* INSTRUCTIONS FOR THE TASK *
When you transcribe the listing, keep each line exact and drop the pictures.

* SUPPLIED MATERIAL *
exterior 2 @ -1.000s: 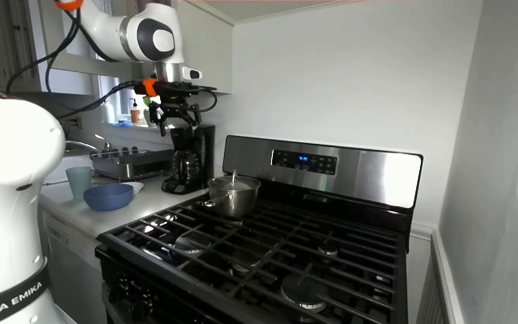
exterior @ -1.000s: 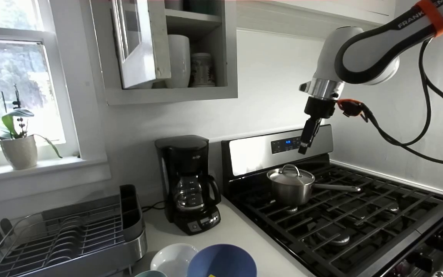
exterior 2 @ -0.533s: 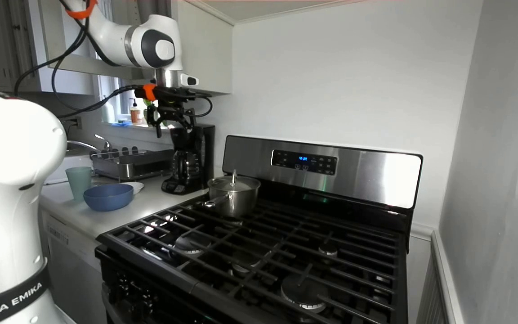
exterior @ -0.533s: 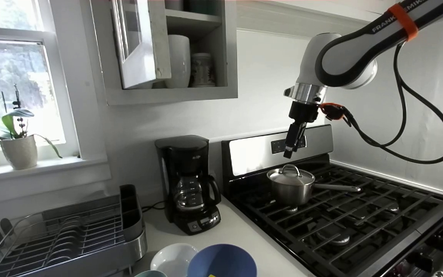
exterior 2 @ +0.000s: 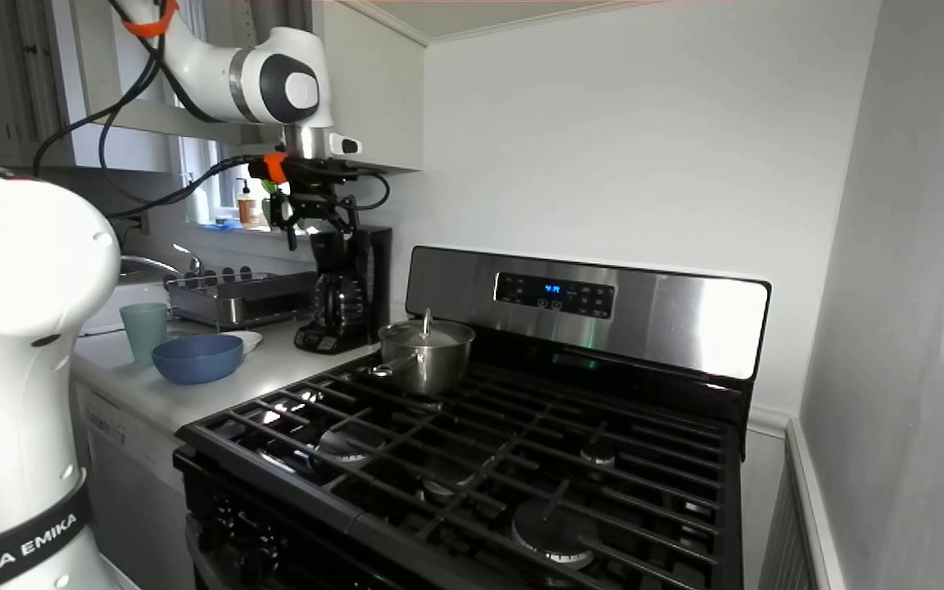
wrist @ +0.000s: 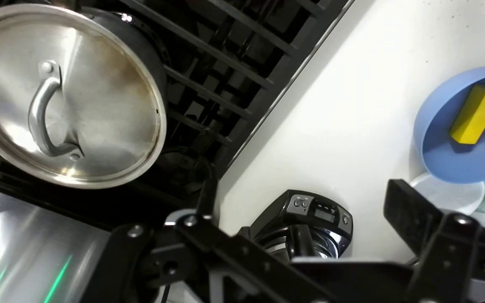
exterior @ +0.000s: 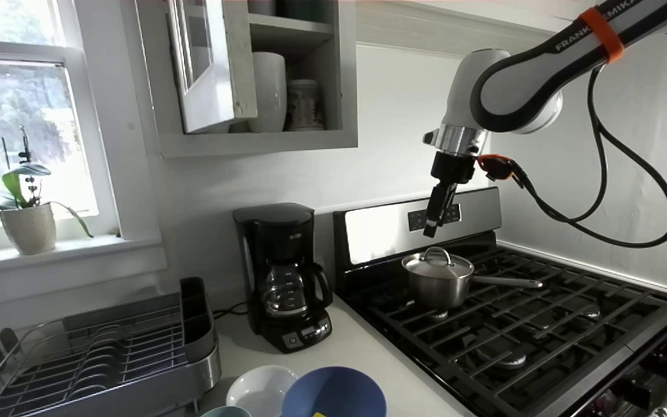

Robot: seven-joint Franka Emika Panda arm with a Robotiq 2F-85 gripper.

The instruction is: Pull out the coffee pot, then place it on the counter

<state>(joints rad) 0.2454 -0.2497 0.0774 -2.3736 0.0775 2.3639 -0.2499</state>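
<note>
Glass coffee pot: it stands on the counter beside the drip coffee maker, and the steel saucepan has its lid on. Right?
No: the glass coffee pot sits in the drip coffee maker, not on the counter beside it, as both exterior views show. The steel saucepan does have its lid on.

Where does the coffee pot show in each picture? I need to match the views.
In an exterior view: coffee pot, left of centre, below mid-height, in the coffee maker.
In an exterior view: coffee pot, left of centre, near mid-height.
In the wrist view: coffee pot, right of centre, low, partly hidden.
Shared landmark: lidded saucepan, right of the coffee pot in both exterior views, upper left in the wrist view.
</note>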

* ANSWER BELOW *
exterior 2 @ -1.000s: 
exterior @ -1.000s: 
exterior 2 @ -0.533s: 
exterior @ -0.533s: 
exterior 2 @ +0.000s: 
wrist @ +0.000s: 
exterior @ +0.000s: 

Robot: seven-joint Franka Emika Panda arm with a Robotiq 2F-85 gripper.

The instruction is: Pull out the coffee pot, then place it on the counter

<state>(joints rad) 0.2454 -0.2497 0.0774 -2.3736 0.0775 2.3639 -0.2499</state>
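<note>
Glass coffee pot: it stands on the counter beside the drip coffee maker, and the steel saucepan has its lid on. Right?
No: the glass coffee pot sits in the drip coffee maker, not on the counter beside it, as both exterior views show. The steel saucepan does have its lid on.

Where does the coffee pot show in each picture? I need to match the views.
In an exterior view: coffee pot, left of centre, below mid-height, in the coffee maker.
In an exterior view: coffee pot, left of centre, near mid-height.
In the wrist view: coffee pot, right of centre, low, partly hidden.
Shared landmark: lidded saucepan, right of the coffee pot in both exterior views, upper left in the wrist view.
</note>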

Nothing else is required to complete the output.